Please return each of the entries exactly, minus their pictures.

(Source records)
● ● ● ●

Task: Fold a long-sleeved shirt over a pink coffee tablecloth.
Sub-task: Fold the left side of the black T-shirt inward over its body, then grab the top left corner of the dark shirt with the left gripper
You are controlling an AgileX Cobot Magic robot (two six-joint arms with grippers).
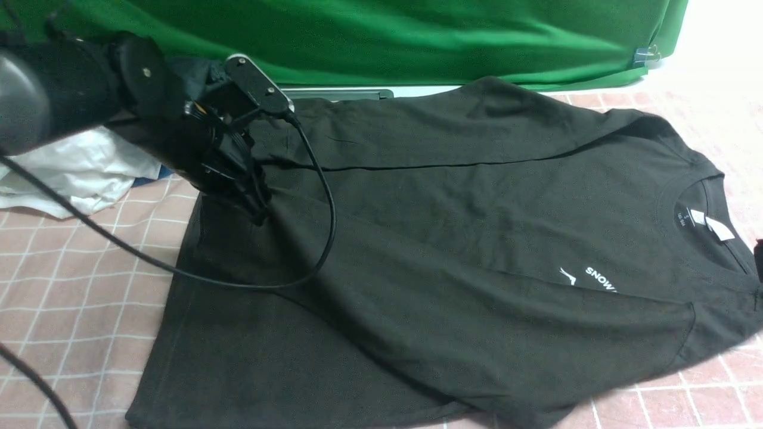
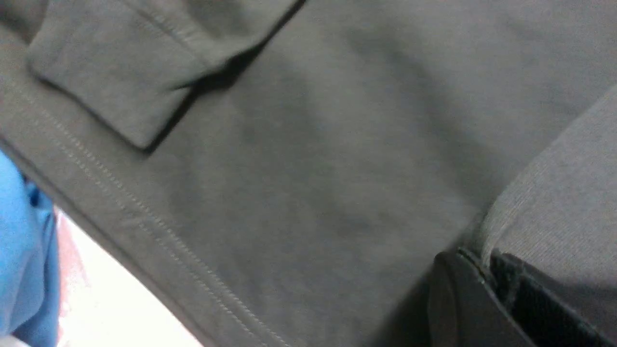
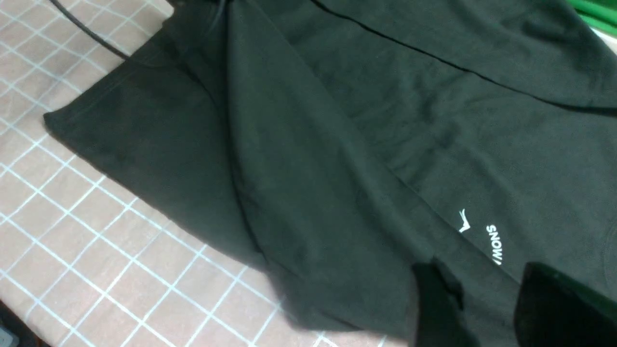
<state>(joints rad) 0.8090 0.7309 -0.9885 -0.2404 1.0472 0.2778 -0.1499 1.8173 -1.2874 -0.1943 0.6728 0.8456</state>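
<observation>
The black long-sleeved shirt (image 1: 453, 208) lies spread on the pink coffee tablecloth (image 1: 65, 286), collar and white label to the right. Its far sleeve is folded across the body. My left gripper (image 1: 259, 208) is over the shirt's left part, shut on the ribbed cuff (image 2: 554, 207) of the near sleeve. That sleeve is drawn across the body from the right shoulder. In the left wrist view the jaws (image 2: 487, 262) pinch the ribbed cloth. My right gripper (image 3: 487, 294) hovers near the chest print (image 3: 494, 243), jaws apart, nothing between them. Only a sliver of it shows at the front view's right edge.
A bright green cloth (image 1: 387, 36) hangs along the back. White and blue garments (image 1: 77, 167) are bunched at the far left, beside the shirt's hem. The left arm's black cable (image 1: 322, 208) loops over the shirt and tablecloth. Another cuff (image 2: 125, 77) lies flat near the hem.
</observation>
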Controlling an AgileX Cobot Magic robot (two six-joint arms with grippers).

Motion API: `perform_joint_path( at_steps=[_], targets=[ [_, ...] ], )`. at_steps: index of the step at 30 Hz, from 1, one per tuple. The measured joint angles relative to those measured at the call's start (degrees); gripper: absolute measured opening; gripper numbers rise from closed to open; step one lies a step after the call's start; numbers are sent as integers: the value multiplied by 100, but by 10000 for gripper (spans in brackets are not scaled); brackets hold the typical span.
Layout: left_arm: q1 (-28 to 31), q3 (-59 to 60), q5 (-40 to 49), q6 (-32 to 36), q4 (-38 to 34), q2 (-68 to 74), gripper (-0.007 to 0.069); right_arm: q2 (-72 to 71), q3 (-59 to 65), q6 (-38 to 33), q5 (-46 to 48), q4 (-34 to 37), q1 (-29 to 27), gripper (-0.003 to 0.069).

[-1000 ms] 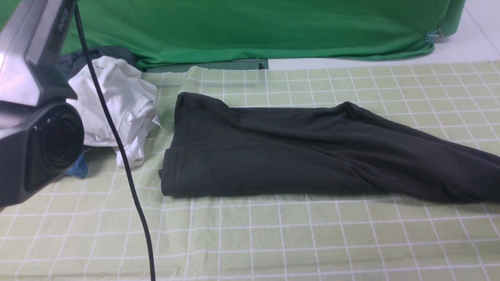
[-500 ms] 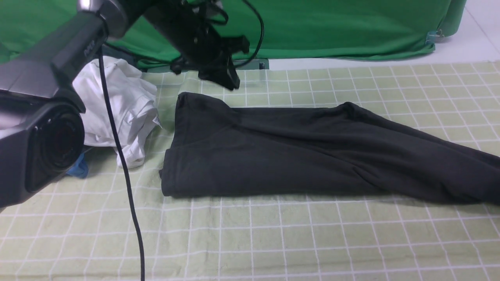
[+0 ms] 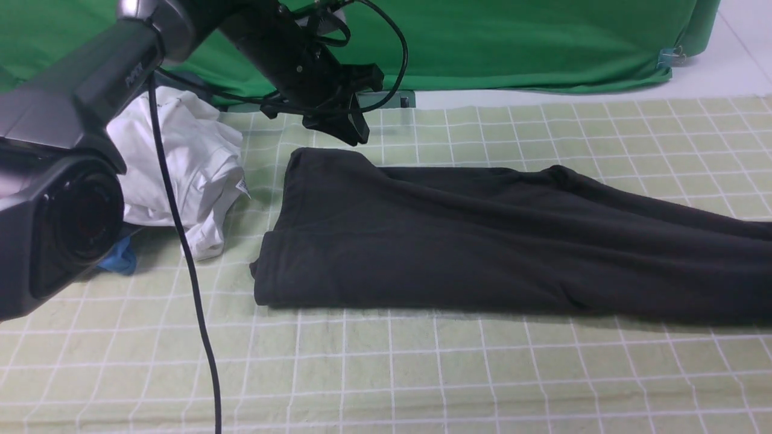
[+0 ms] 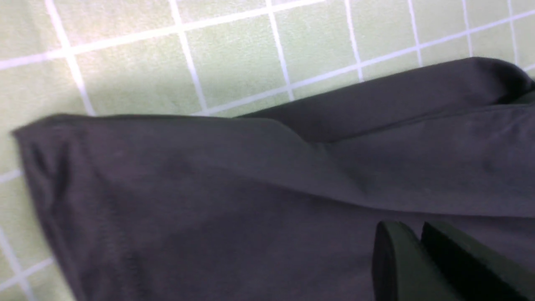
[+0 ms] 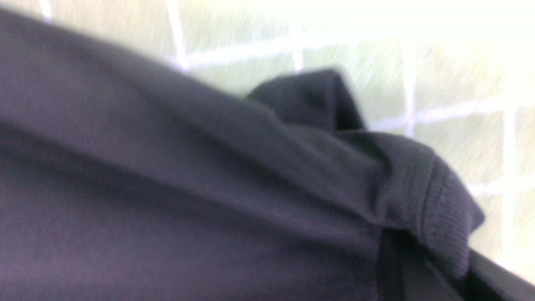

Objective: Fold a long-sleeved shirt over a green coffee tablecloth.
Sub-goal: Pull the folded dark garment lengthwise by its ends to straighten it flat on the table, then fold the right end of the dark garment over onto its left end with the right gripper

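The long-sleeved shirt (image 3: 458, 241) is black and folded into a long band on the green coffee tablecloth (image 3: 422, 361), running off the right edge of the front view. Its white graphic is hidden. My left gripper (image 3: 356, 135) hovers just above the shirt's far left corner. In the left wrist view this left gripper (image 4: 411, 228) is shut, empty, over the dark cloth (image 4: 209, 200). The front view does not show my right gripper. In the right wrist view the right gripper (image 5: 439, 267) is shut on a ribbed edge of the shirt (image 5: 443, 200), which drapes over its fingers.
A crumpled white shirt (image 3: 181, 163) and a bit of blue garment (image 3: 120, 259) lie left of the black shirt. Plain dark-green fabric (image 3: 482, 42) hangs along the back. A black cable (image 3: 193, 289) dangles in front at the left.
My left arm has swung in from the left and come down towards the shirt's far left corner. The shirt has slid a little to the right and its right part lies flatter.
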Motion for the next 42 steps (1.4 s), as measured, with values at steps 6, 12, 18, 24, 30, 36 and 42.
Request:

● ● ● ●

**Output for this exercise:**
Task: Fold a long-sleeved shirt over a pink coffee tablecloth.
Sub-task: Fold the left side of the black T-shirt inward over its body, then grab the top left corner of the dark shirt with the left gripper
You are controlling an AgileX Cobot Magic robot (two six-joint arms with grippers).
<state>(joints rad) 0.8090 0.7309 -0.9885 -0.2404 1.0472 0.2778 -0.1499 1.8173 -1.2874 -0.1943 0.6728 0.8456</state>
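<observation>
The black long-sleeved shirt (image 1: 453, 208) lies spread on the pink coffee tablecloth (image 1: 65, 286), collar and white label to the right. Its far sleeve is folded across the body. My left gripper (image 1: 259, 208) is over the shirt's left part, shut on the ribbed cuff (image 2: 554, 207) of the near sleeve. That sleeve is drawn across the body from the right shoulder. In the left wrist view the jaws (image 2: 487, 262) pinch the ribbed cloth. My right gripper (image 3: 487, 294) hovers near the chest print (image 3: 494, 243), jaws apart, nothing between them. Only a sliver of it shows at the front view's right edge.
A bright green cloth (image 1: 387, 36) hangs along the back. White and blue garments (image 1: 77, 167) are bunched at the far left, beside the shirt's hem. The left arm's black cable (image 1: 322, 208) loops over the shirt and tablecloth. Another cuff (image 2: 125, 77) lies flat near the hem.
</observation>
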Controlling an AgileX Cobot Magic robot (two six-joint arms with grippers).

Motion API: `perform_joint_path( at_steps=[_], targets=[ [_, ...] ], )`. at_steps: index of the step at 30 Hz, from 1, one per tuple. The measured joint angles relative to those measured at the call's start (degrees); gripper: absolute measured opening; gripper numbers rise from closed to open; step one lies a step after the call's start; numbers are sent as integers: the value multiplied by 100, but by 10000 for gripper (spans in brackets are not scaled); brackets hold the typical span.
Layout: left_arm: q1 (-28 to 31), q3 (-59 to 60), q5 (-40 to 49), q6 (-32 to 36), q4 (-38 to 34), q2 (-68 to 74), gripper (-0.007 to 0.069); right_arm: q2 (-72 to 71), q3 (-59 to 65), q6 (-38 to 33), q5 (-46 to 48), q4 (-34 to 37), q1 (-29 to 27), gripper (-0.003 to 0.069).

[-1000 ms] 
[-500 ms] 
[+0 ms] 
[+0 ms] 
[+0 ms] 

Objective: Fold a long-sleeved shirt over a green coffee tablecloth.
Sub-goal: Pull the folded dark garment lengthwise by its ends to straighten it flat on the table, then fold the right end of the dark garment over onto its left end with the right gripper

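The long-sleeved shirt (image 3: 458, 241) is black and folded into a long band on the green coffee tablecloth (image 3: 422, 361), running off the right edge of the front view. Its white graphic is hidden. My left gripper (image 3: 356, 135) hovers just above the shirt's far left corner. In the left wrist view this left gripper (image 4: 411, 228) is shut, empty, over the dark cloth (image 4: 209, 200). The front view does not show my right gripper. In the right wrist view the right gripper (image 5: 439, 267) is shut on a ribbed edge of the shirt (image 5: 443, 200), which drapes over its fingers.
A crumpled white shirt (image 3: 181, 163) and a bit of blue garment (image 3: 120, 259) lie left of the black shirt. Plain dark-green fabric (image 3: 482, 42) hangs along the back. A black cable (image 3: 193, 289) dangles in front at the left.
My left arm has swung in from the left and come down towards the shirt's far left corner. The shirt has slid a little to the right and its right part lies flatter.
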Motion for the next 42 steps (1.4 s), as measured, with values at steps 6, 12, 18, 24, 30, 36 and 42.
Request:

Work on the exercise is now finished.